In this pavilion of dark days, we may wonder on occasion how we can possibly make it to our destination. Remember, we are not of the night, but of the day, and when His candle shines upon our heads, and when His light illumines our way — we walk through the darkness (Job 29:3).

At times our sight is diminished, especially when afflicted. The enemy seems to prevail against us as he plows through our lives. Deep furrows are made upon our backs, as it were; yet these days will not last forever, and the wounds will heal. Furthermore, we know our LORD is righteous, and He will cut the cords that bind us tight (Psa 129:1-4).
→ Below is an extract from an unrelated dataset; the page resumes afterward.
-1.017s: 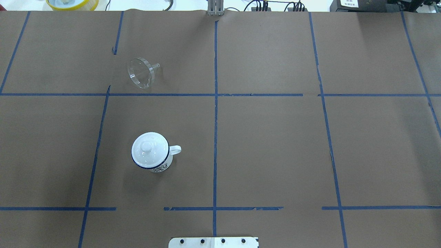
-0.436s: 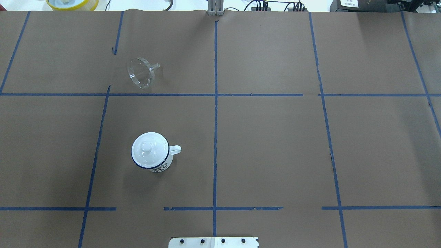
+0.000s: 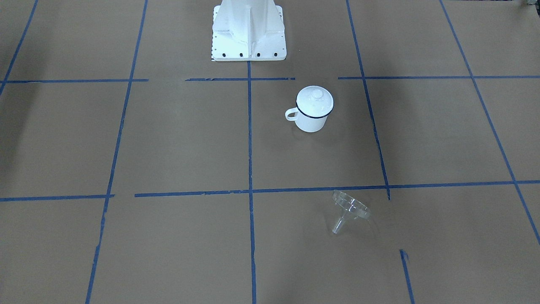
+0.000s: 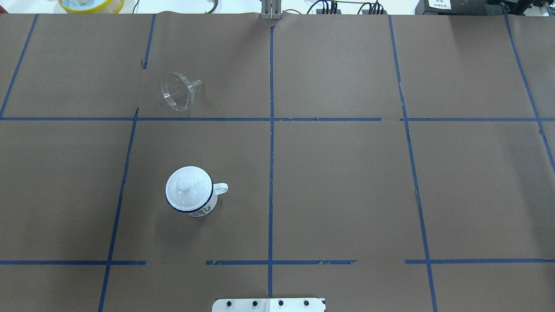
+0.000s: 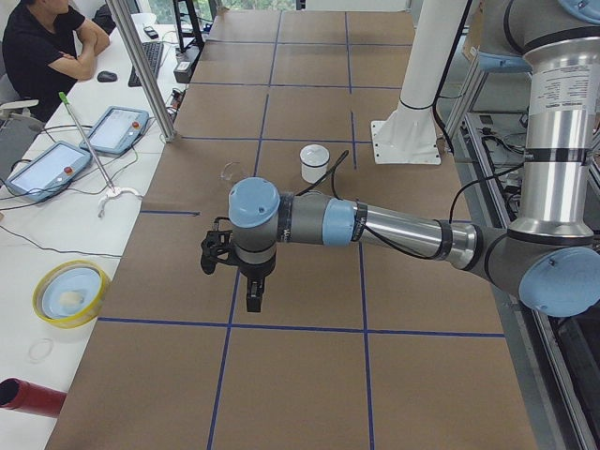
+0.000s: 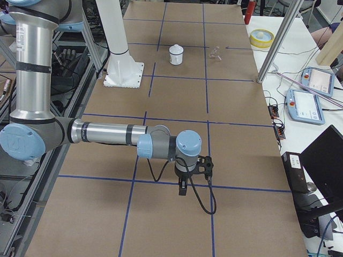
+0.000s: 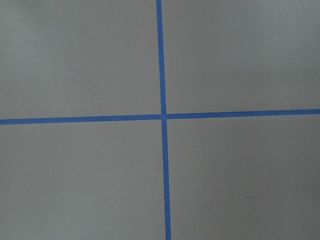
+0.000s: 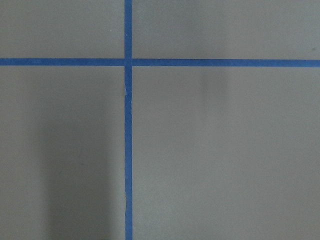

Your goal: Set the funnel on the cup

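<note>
The clear funnel [image 4: 177, 91] lies on its side on the brown paper at the far left, spout pointing right; it also shows in the front view [image 3: 349, 207]. The white cup [image 4: 203, 210] with a dark blue rim stands upright nearer the robot, handle to the right, and a round white knobbed lid [image 4: 187, 190] sits on its mouth. In the front view the cup [image 3: 311, 122] carries the lid [image 3: 314, 100]. My left gripper [image 5: 253, 298] and right gripper [image 6: 183, 188] hang over bare paper far from both; I cannot tell whether they are open or shut.
Blue tape lines divide the brown paper into squares. The white robot base [image 3: 249, 29] stands at the table's near edge. Beyond the far edge are a yellow-rimmed dish [image 4: 91, 4], cables, tablets [image 5: 112, 129] and a seated person [image 5: 42, 47].
</note>
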Robot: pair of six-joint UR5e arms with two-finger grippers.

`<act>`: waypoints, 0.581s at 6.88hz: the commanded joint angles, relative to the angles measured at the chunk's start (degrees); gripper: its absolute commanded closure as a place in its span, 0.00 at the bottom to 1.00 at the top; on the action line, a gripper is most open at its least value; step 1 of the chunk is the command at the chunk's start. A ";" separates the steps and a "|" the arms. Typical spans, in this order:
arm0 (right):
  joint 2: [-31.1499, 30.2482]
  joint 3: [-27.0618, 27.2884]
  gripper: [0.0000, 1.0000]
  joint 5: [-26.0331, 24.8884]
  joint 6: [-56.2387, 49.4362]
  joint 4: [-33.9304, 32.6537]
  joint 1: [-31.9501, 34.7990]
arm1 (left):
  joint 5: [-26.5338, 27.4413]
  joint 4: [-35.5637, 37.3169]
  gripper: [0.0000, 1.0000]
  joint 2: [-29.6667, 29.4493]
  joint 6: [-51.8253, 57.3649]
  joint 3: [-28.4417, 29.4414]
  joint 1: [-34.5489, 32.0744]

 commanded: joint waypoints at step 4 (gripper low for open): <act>0.00 0.05 0.00 0.00 0.00 0.00 0.00 | 0.70 -17.50 0.00 -4.61 -57.31 -7.19 24.55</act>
The Spirit in us refuses to relinquish. It won’t give up, for it rests neither day nor night until it brings us forth form darkness and into the full habitation of our mighty God and Father of spirits.

There is a time and season for everything, and we are now living in the time of being hidden in GOD’S PAVILION of DarknessAnd there is the season of being unseen and protected in the secret of His tabernacle. Yet there is also the time when He shall set us up upon a Rock (Psa 27:5). And I can tell you, brethren, anyone who is UPON THE ROCK of Christ is no longer hidden! They are in plain view. They can be seen from great distances. At this setting, the seven days of Tabernacles are over. Hence — the manifestation of the Sons of God!

In the closing hours of Tabernacles, we hear David’s words echoing down through the ages and into our own hearts: “O satisfy us early with Thy mercy; that we may rejoice and be glad all our days. MAKE US GLAD according to the days wherein THOU HAST AFFLICTED US, and the years wherein WE HAVE SEEN EVIL. Let Thy work appear unto Thy servants, and Thy glory unto their children. And let the beauty of the LORD our God be upon us: and establish Thou the work of our hands upon us; yea, the work of our hands establish Thou it” (Psa 90:14-17).